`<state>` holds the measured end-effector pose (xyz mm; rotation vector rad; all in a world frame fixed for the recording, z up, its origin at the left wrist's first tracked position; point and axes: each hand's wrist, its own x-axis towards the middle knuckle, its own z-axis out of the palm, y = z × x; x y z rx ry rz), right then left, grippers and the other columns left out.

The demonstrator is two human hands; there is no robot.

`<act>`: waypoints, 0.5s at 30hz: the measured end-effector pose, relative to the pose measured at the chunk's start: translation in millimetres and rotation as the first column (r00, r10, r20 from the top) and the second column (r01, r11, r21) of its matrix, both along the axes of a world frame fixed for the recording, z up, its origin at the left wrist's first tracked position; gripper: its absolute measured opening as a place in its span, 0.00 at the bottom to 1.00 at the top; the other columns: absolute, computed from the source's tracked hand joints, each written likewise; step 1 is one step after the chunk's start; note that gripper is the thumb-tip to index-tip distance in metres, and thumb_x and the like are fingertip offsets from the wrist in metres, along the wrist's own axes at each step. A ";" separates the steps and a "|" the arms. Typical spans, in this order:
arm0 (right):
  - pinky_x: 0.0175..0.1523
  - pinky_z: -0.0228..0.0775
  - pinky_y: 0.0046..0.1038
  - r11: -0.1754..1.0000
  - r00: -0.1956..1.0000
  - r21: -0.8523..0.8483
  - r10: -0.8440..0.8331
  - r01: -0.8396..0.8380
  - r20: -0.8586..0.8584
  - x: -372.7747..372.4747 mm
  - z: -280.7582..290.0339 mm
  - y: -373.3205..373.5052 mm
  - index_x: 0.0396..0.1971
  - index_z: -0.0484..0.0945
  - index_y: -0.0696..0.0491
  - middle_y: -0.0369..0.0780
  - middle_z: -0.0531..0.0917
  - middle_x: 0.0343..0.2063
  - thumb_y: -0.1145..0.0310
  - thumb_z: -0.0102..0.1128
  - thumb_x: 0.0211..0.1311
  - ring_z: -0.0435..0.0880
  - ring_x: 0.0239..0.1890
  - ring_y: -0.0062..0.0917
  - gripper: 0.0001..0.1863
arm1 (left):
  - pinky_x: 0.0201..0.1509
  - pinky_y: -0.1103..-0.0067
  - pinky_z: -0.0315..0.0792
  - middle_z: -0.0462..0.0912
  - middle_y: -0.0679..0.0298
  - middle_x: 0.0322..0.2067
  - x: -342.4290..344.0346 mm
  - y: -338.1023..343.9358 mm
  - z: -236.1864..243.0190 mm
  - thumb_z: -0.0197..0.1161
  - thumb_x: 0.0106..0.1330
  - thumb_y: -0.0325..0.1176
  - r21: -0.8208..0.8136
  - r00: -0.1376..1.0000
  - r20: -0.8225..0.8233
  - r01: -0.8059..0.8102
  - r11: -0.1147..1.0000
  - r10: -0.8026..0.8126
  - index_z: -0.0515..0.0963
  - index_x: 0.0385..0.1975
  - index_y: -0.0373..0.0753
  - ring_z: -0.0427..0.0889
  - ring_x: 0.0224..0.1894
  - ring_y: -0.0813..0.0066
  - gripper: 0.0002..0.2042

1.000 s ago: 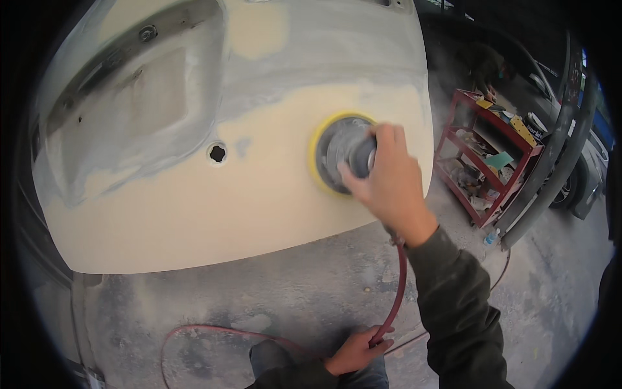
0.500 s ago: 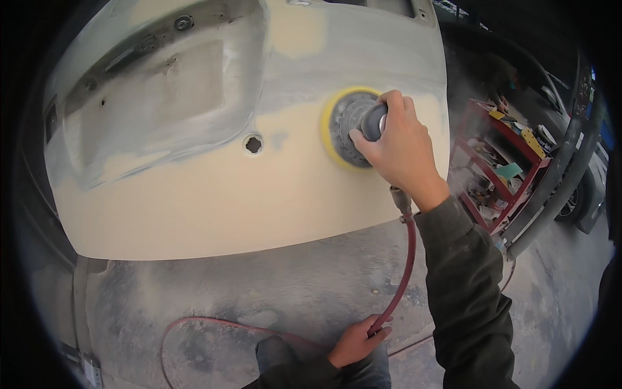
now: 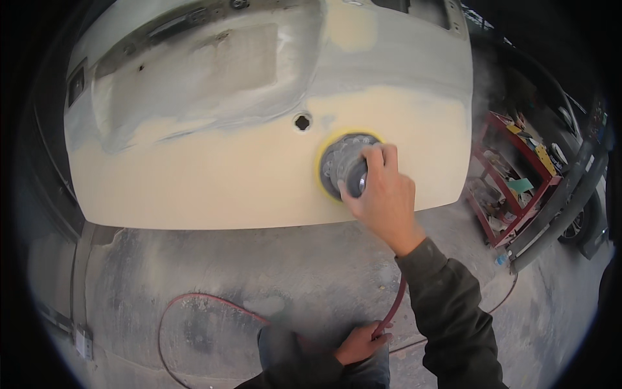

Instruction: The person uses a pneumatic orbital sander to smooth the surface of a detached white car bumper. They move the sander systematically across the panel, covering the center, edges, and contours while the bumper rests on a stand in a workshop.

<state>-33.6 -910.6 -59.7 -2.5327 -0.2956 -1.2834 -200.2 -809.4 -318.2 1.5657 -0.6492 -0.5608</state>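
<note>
A round sander (image 3: 341, 166) with a yellow-edged pad lies against the lower part of a car tailgate (image 3: 214, 191). My right hand (image 3: 387, 194) is wrapped over the sander's dark top. The tailgate is coated in cream filler and grey patches, with a small round hole (image 3: 302, 122) up and left of the sander. Low in the picture, near my knees, my left hand (image 3: 359, 343) closes around the red air hose (image 3: 394, 305). My right wrist and sleeve hide where the hose meets the sander.
At the right stands a red tool cart (image 3: 512, 175) loaded with assorted items. Beside it are thick dark hoses (image 3: 557, 214) and a parked car's wheel (image 3: 575, 223). More red hose (image 3: 194, 295) loops across the dusty concrete floor (image 3: 214, 259).
My right hand has drawn the sander down and left over the panel, closer to its lower edge. The view has shifted, and the left hand still grips the hose.
</note>
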 end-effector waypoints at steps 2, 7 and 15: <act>0.33 0.79 0.38 1.000 1.000 0.009 0.019 -0.019 -0.006 5.7 11.5 16.2 0.47 0.72 0.50 0.41 0.75 0.48 0.64 0.80 0.49 0.86 0.33 0.39 0.28 | 0.39 0.75 0.75 0.81 0.60 0.26 2.4 4.5 5.9 0.68 0.73 0.37 -0.106 0.998 -0.034 -0.048 0.993 0.045 0.79 0.57 0.37 0.78 0.30 0.76 0.17; 0.31 0.78 0.37 0.992 0.997 -0.102 0.067 -0.071 -0.042 -16.1 -39.6 40.6 0.47 0.75 0.47 0.40 0.74 0.48 0.63 0.81 0.49 0.86 0.33 0.37 0.27 | 0.39 0.74 0.74 0.78 0.57 0.26 -9.7 16.2 -12.4 0.67 0.73 0.38 -0.043 0.998 -0.064 -0.012 0.999 0.009 0.79 0.56 0.35 0.76 0.29 0.73 0.17; 0.29 0.77 0.34 0.991 0.989 -0.128 0.030 -0.048 -0.145 -37.2 -91.2 57.4 0.46 0.78 0.46 0.37 0.75 0.48 0.64 0.81 0.47 0.86 0.39 0.32 0.26 | 0.36 0.71 0.74 0.79 0.58 0.26 -29.9 29.7 -36.2 0.67 0.73 0.42 0.044 0.999 -0.012 0.036 0.998 -0.036 0.72 0.37 0.34 0.80 0.28 0.72 0.16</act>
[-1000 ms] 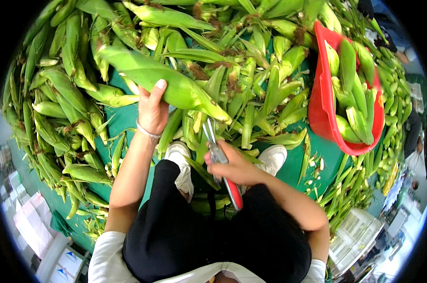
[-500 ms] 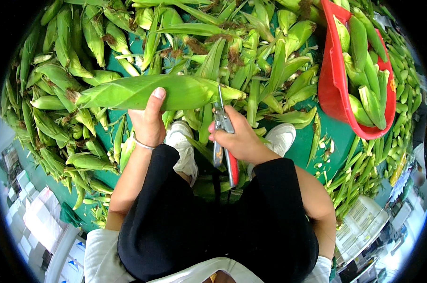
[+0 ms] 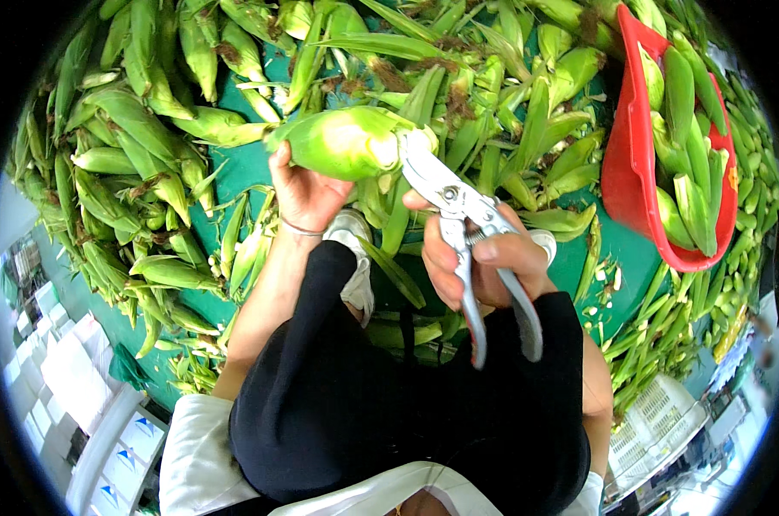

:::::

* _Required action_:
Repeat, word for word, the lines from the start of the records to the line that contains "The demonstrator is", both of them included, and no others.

* _Exercise result_:
`<state>` holds the measured end-effector pose (xyz mm; rotation vector rad; all in a world frame fixed for the recording, z up, its origin at the left wrist's first tracked position; point and axes: each hand's wrist, its own x-axis towards the middle knuckle, its own z-axis out of the palm, y = z × x; x y z rx ry rz), right then left, grippers and the other columns left out.

The demonstrator is two human hands; there is no robot.

The answer is finished.